Harkening back to our opening paragraph, when 3 or 4 people jump into a hot tub, it can overwhelm a spa filter. I’m speaking of the pleated filter cartridge that serves to strain out small particles in your hot tub. In most cases, their diminutive size is adequate for a hot tub that is not hosting visitors, but place a few humans in the equation, and it can take hours for it to catch up.
In spas, as in swimming pools, there needs to be a balance of sanitation and filtration. A balance is important, if you will – imagine doing it all with only one of these. If you only had sanitation (and no filtration – stagnant water), you would need a very large amount of sanitizer to keep the water clean and clear. Or – you could do without sanitizer, if you had a filter as big as a house, or circulation of hundreds of gallons of water per minute. But this is impractical, so we rely on a balance.
It doesn’t take long for a small cartridge filter to stop pulling it’s weight around a hot tub or spa. When this happens, much more is required of your sanitizer, or more sanitizer is required, I should say. I know that some of you may be guilty of going years without changing the filter cartridge. Sure you clean it – occasionally, but when was the last time you replaced your spa filter?

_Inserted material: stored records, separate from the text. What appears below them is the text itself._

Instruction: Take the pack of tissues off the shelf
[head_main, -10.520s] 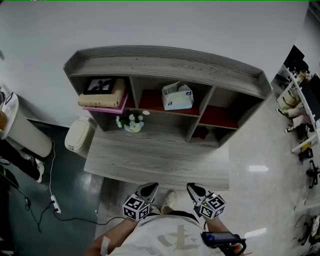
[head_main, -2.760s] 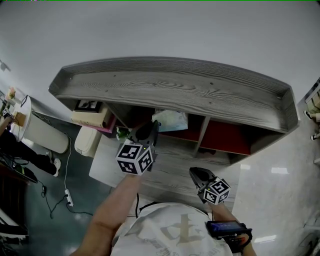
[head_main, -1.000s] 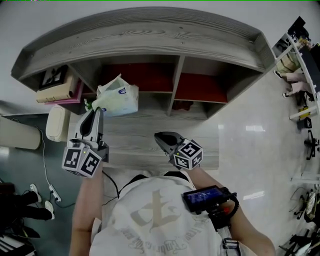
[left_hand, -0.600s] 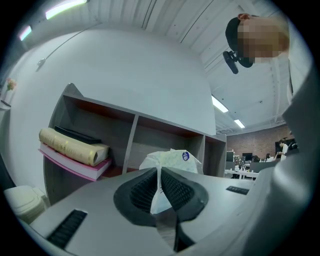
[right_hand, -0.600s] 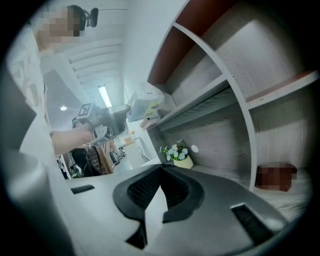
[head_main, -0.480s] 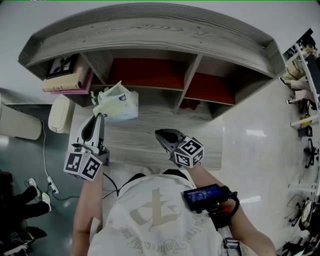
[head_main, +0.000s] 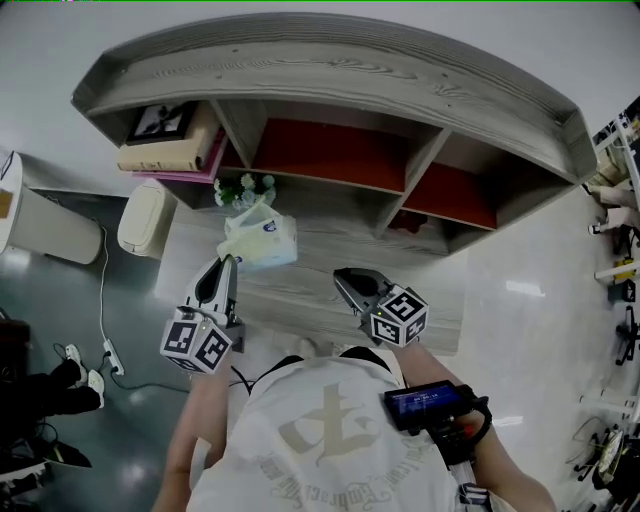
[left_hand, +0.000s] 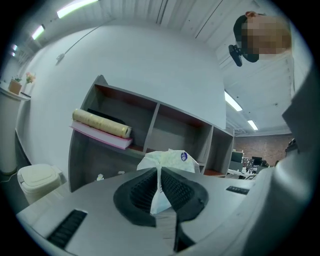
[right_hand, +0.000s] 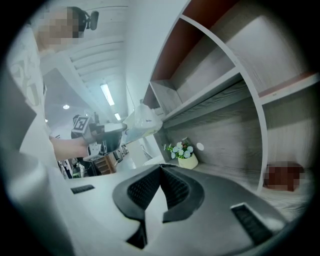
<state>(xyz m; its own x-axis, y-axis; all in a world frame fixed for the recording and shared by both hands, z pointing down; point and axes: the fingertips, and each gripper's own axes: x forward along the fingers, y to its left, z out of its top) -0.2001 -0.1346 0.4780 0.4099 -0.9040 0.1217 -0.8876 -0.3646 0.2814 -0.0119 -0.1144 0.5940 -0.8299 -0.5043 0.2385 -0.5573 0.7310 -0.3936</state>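
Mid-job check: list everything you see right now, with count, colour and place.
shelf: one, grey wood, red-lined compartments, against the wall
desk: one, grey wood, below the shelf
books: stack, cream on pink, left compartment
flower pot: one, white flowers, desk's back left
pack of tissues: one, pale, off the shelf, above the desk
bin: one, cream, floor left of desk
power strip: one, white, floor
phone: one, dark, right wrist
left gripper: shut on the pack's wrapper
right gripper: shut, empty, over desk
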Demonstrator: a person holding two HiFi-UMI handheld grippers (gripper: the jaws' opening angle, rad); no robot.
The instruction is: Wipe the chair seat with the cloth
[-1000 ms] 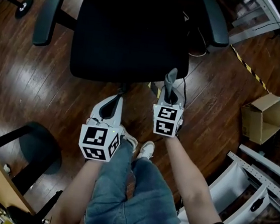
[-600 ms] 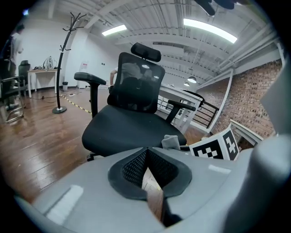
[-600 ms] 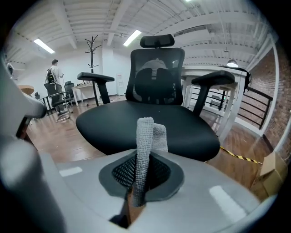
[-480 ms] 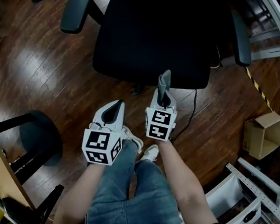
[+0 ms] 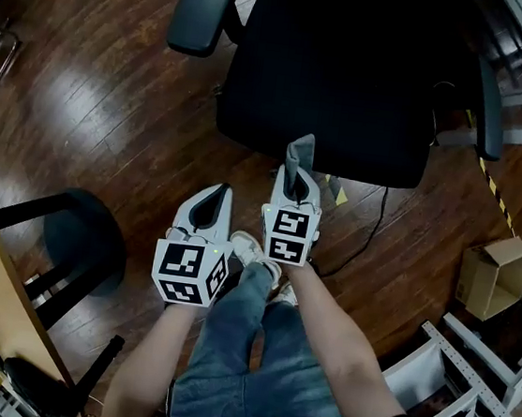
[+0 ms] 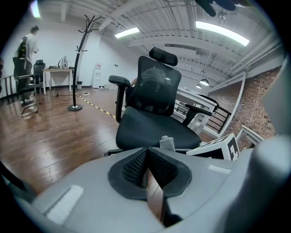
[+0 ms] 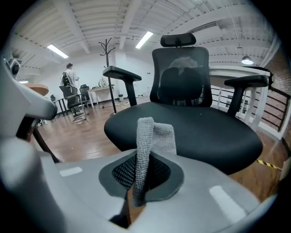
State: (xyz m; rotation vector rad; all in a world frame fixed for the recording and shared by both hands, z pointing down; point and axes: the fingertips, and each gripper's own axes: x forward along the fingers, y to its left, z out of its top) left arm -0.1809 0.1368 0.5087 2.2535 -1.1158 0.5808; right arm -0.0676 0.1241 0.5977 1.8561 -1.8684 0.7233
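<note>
The wooden floor [image 5: 93,116] fills most of the head view, with open boards to the left of the chair and between its front edge and the person's shoes. 1 black office chair stands at the top. Its seat [image 5: 352,82] now sits further right in the head view than 1.0 s ago, when it was nearer the middle. Its 2 armrests flank it, 1 at the left [image 5: 205,7] and 1 at the right [image 5: 489,108]. 1 black stool [image 5: 81,252] is at lower left, well apart from the chair. 1 open cardboard box [image 5: 493,277] lies at the right, lower in the view than before.

The 2 grippers have drawn closer together. The left gripper [image 5: 209,208] hangs short of the seat, its jaws pressed together with nothing between them. The right gripper [image 5: 292,195] is clamped on 1 grey cloth [image 5: 299,156]. The cloth stands upright from the jaws, its tip at the seat's front edge. Whether it touches the seat cannot be told.
</note>
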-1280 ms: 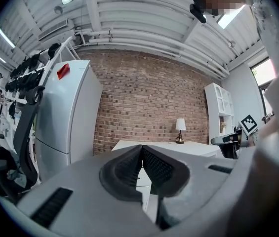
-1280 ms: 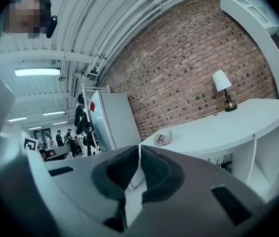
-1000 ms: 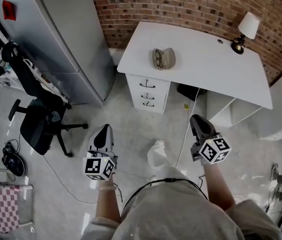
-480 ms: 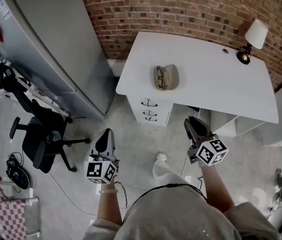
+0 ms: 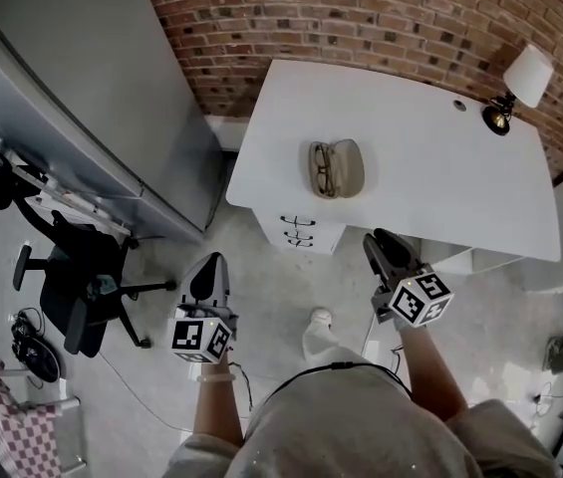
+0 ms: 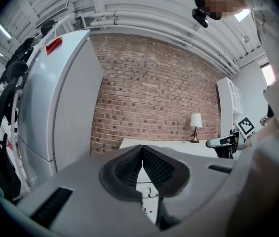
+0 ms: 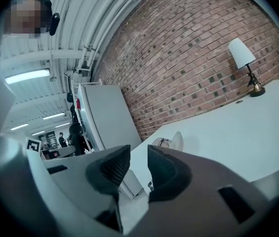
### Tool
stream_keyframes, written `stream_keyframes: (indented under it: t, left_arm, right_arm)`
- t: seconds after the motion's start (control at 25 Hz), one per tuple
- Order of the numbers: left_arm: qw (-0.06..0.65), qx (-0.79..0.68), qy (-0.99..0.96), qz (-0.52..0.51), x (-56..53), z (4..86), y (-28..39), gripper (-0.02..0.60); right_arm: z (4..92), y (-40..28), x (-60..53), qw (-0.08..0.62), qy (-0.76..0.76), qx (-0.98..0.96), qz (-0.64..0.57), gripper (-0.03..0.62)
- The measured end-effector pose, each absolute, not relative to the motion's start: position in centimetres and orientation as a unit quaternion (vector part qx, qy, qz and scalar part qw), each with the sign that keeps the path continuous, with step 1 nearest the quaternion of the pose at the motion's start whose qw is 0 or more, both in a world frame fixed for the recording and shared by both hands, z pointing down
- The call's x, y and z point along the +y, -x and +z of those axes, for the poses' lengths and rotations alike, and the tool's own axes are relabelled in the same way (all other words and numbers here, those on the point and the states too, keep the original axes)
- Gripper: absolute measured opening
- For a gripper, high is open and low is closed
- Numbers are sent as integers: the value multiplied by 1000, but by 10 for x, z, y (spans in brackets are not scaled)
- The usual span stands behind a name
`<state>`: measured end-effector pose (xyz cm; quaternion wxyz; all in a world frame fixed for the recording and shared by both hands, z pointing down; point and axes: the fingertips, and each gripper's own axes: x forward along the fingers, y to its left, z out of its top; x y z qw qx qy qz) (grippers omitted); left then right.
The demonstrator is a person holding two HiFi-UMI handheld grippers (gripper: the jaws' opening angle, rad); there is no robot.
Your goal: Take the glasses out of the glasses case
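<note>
My left tool [image 6: 141, 154] rides with its jaws pressed together on nothing. My right tool [image 7: 138, 162] has just been opening its jaws, which now stand apart with only air between them. Both point toward 12 o'clock, held above the floor [image 5: 261, 297] and short of the white table [image 5: 440, 177], touching nothing.

The glasses case [image 5: 337, 167] lies at 12 o'clock on the table's near left part, well apart from both tools. It is already open. The glasses [image 5: 322, 170] rest folded in the half on the 9 o'clock side, and the empty half lies at 3 o'clock.

As I judge it, the task proper has not begun. Nothing is gripped and the glasses are untouched. What is left is to close the gap to the table, take hold of the glasses, probably while steadying the case, and lift them clear.

A lamp [image 5: 520, 83] stands at the table's far corner, at 2 o'clock, well away from the case. Drawers [image 5: 301, 233] sit under the near edge, directly below the case. A brick wall [image 5: 361, 8] backs the table at 12 o'clock. A tall grey fridge [image 5: 82, 98] fills 10 o'clock, an office chair [image 5: 72, 287] sits at 9 o'clock and a checked cloth [image 5: 7, 421] lies at 8 o'clock. A cable [image 5: 132, 361] trails across the floor.

The tabletop around the case looks bare, so nothing appears to block the reach.
</note>
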<state>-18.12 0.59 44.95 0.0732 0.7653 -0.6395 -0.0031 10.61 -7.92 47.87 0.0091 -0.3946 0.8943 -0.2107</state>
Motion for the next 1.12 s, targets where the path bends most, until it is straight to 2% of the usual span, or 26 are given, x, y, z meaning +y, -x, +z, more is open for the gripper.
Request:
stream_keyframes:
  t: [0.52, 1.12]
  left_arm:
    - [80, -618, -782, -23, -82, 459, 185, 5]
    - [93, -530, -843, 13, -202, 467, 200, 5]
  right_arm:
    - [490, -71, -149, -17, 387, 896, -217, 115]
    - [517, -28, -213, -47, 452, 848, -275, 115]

For best results, replace your filter cartridge every 10-15 cleanings, or every 12-24 months, depending on how often the spa is used. A spa filter that needs replacement won’t stand up and wave it’s hand for a substitute, it quietly keeps chugging along, allowing microscopic debris to pass through unfiltered.
When your filter is doing less than what is required, your water suffers, and it could affect the health of your spa users and your spa luster. Do yourself a favor and set a calendar reminder to replace your spa filter on a regular basis. Or, do what I do, and buy them in pairs, and alternate cartridges when one is removed for cleaning. This allows me to go 24 months between purchases, and also means that I allow the cartridge to dry fully after cleaning it, which kills any contaminants buried deep inside the fibers.